The boats are in Vancouver Canada, but we have shipped across N.America.


----------



## TSOJOURNER (Dec 16, 1999)

I get an error on your web address.


----------



## ianl (Oct 12, 2002)

Richard

Do you have any idea who in the U.S. sells Aquapro. I did a search and couldn''t find any U.S. distributors


Sailmc,
Leave off the: /feedback and it takes you to their site. (http://csimarine.tripod.com)


----------



## RichardElliott (Sep 24, 2001)

Ballard Inflatable Boats, Seattle. Phone: (206)784-4014. There must be many dealers in British Columbia as I have seen many of them while cruising there.


----------



## dizzydean17 (Aug 19, 2009)

We have owned 2 Aquapro RIB's and are actually selling a little 14' Jockey with a 40 HP Yamaha engine in really nice shape. It does have the aluminum hull that you speak of. As you say the aluminum hull is a really nice option and gives you a feeling of security.


----------



## scottbr (Aug 14, 2007)

Titan Inflatables not sure availablility in US


----------



## Newport41 (Jun 30, 2006)

After much research we are looking at buying an aluminium hulled RIB. Here in canada there are many to choose from. Titan, AB, Aquapro, amongst others. I have to strongly disagree with Admiral. Aluminium boats have been around for years. I'm not sure what makes him think a scratch in the paint of an aluminium hulled RIB would be any different than the corrosion that occurs on the thousands of bare aluminium boats on the ocean. And the weight savings is significant. More than 30%. I realize this is an old thread but I don't understand why anyone wouldn't get an aluminium RIB


----------



## Noelex (Jan 23, 2008)

I am also looking at a new RIB. Aluminium has a significant weight advantage, but I presume the thin aluminimum used on yacht RIB's cannot usually be welded, making repairs difficult. (note pvc is also almost impossible to repair)
A friends 1 year old Aquapro is falling apart, so I would avoid this brand.


----------



## jeflaba (Jul 31, 2001)

I recently replaced my 12 year old AquaPro dinghy. This was their smallest model.

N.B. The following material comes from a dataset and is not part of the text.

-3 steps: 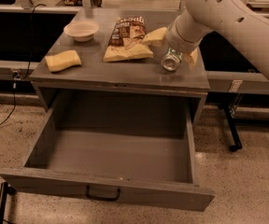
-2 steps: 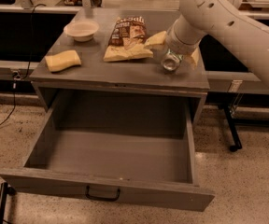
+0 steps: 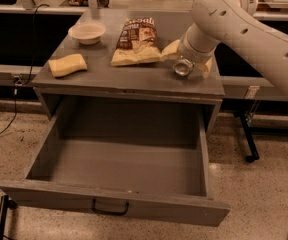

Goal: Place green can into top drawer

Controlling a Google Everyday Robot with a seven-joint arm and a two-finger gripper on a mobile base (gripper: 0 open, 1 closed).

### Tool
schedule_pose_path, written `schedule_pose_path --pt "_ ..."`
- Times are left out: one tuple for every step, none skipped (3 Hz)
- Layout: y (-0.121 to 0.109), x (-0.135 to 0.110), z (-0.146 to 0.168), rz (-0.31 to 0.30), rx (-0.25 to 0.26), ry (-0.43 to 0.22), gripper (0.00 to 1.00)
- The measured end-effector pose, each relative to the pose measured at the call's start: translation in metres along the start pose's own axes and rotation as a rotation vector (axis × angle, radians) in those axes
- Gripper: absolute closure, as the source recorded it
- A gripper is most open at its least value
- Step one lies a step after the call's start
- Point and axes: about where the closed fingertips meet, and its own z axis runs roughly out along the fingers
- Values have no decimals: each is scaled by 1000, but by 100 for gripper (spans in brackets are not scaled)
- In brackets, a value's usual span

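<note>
The green can (image 3: 183, 67) is at the right rear of the cabinet top (image 3: 134, 76), with its silver end turned towards the camera. My gripper (image 3: 188, 59) is right over it, at the end of the white arm (image 3: 244, 24). The pale fingers (image 3: 170, 49) stand apart on either side of the can, so the gripper is open around it. I cannot tell whether they touch the can. The top drawer (image 3: 119, 204) is pulled fully out below the cabinet top, grey, with a small dark handle (image 3: 110, 209) on its front panel. Nothing shows inside it.
A chip bag (image 3: 136, 40) lies left of the can. A white bowl (image 3: 87, 32) stands at the back left and a yellow sponge (image 3: 67, 65) lies near the left edge. A dark table leg with a caster (image 3: 248, 136) is to the right of the cabinet.
The arm has shifted only slightly over the can. The can stays in the same spot on the cabinet top and the drawer stays open.
</note>
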Motion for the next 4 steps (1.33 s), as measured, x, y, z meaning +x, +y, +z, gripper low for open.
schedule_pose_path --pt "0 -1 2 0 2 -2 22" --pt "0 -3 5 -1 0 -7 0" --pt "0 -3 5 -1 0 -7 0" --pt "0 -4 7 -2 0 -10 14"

It was PVC, 7'8" long, and had a 22 mm aluminum bottom. What happened was that several of the seams seemed to fail all at once. A very knowledgeable repair shop (they service offshore lifeboats) said that it would have to be completely rebuilt and cost more than a new one. I was bummed as the aluminum hull was still in great shape.

However, I got a great deal on the exact same model but in Hypalon. It is a little heavier but better made with a nice rotomolded seat with a little storage area and strengthened handles and oarlocks. The new oars are aluminum and plastic instead of wood but there are Velcro loops to secure them inside the boat as well as at the stern when in the oarlocks. Two features I really appreciate are the stronger tow eye which is part of the aluminum hull and the rub rail which does a much better job of preventing spray from coming ups the sides while underway.

Hypalon is much more resistant to UV and more repairable compared to PVC. The one thing missing is the rubber keel strake which I will need to add.


----------



## TQA (Apr 4, 2009)

AB ali dinks are the gold standard in the Caribbean cruising community.

One downside to most ali dinks is the sloping floor and it is the reason why I chose the grp version. The chances of a slip or turned ankle are just too great for me.

US supplier CLICKY

Despite comments made by other posters

Corrosion does not seem to be an issue.

Welding ali of the thickness used in the floor is easy for an experienced welder esp. with the use of a copper backing. Some other makes of ali dinks have problems with the transoms cracking and I have seen several after repairs which looked just fine.


----------



## SchockT (May 21, 2012)

We have an 8.5ft Aquapro that we are very happy with. It weighs less than 100lbs which makes it really easy to lift onto the doredeck without a winch.

Unfortunately the local dealer, River Marine, just went out of business, and their inventory was auctioned off last weekend. Hopefully someone else will pick up the line because they are excellent value.


----------